High yield bonds have been big winners this year thanks to the Federal Reserve's lower for longer interest rate policies. That outperformance has pushed the ProShares Short High Yield ETF (SJB) - Get Report down 13% thus far in 2016.
Michael Pento, president of Pento Portfolio Strategies, believes the turn is at hand and it's to take out the junk.
"The yield curve will flatten and then invert quickly now that U.S. growth is headed to zero and the Federal Reserve is recommencing its hiking cycle. An inverted yield curve is going to hammer high yield," said Pento.
And it's not just bonds where Pento sees bad times ahead. He is also bullish on the AdvisorShares Ranger Equity Bear ETF (HDGE) - Get Report , a fund which shorts select stocks that has dropped almost 10% this year as markets have climbed higher.
"The stock market is overextended and overvalued," said Pento. "It's up 200% since 2009 even though we have seen five quarters in a row of negative earnings growth."
Pento added that the rising U.S. dollar and falling oil will all weigh heavily on stocks as well, especially small caps which he sees as the most vulnerable to a downturn in the economy. Pento is long the ProShares Short Russell 2000 ETF (RWM) - Get Report , even though it has dropped 11% year-to-date as the market's minnows have outperformed its whales.

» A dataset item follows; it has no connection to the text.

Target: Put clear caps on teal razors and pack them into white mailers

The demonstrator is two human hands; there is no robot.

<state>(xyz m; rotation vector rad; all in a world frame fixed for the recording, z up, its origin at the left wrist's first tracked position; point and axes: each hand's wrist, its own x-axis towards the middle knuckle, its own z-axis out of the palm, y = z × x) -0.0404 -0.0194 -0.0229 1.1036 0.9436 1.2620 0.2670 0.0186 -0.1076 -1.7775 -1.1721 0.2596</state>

Finally, Pento is positive on the ProShares Short MSCI Emerging Markets ETF (EUM) - Get Report , which has dropped 20% year-to-date as emerging markets have recovered thanks to stabilizing commodities and improving fundamentals.
Alas, the good times in emerging markets are over, according to Pento, and investors have the opportunity to profit from their forthcoming pain.
"The debt fueled bubble economy in China is teetering on a very narrow ledge," said Pento.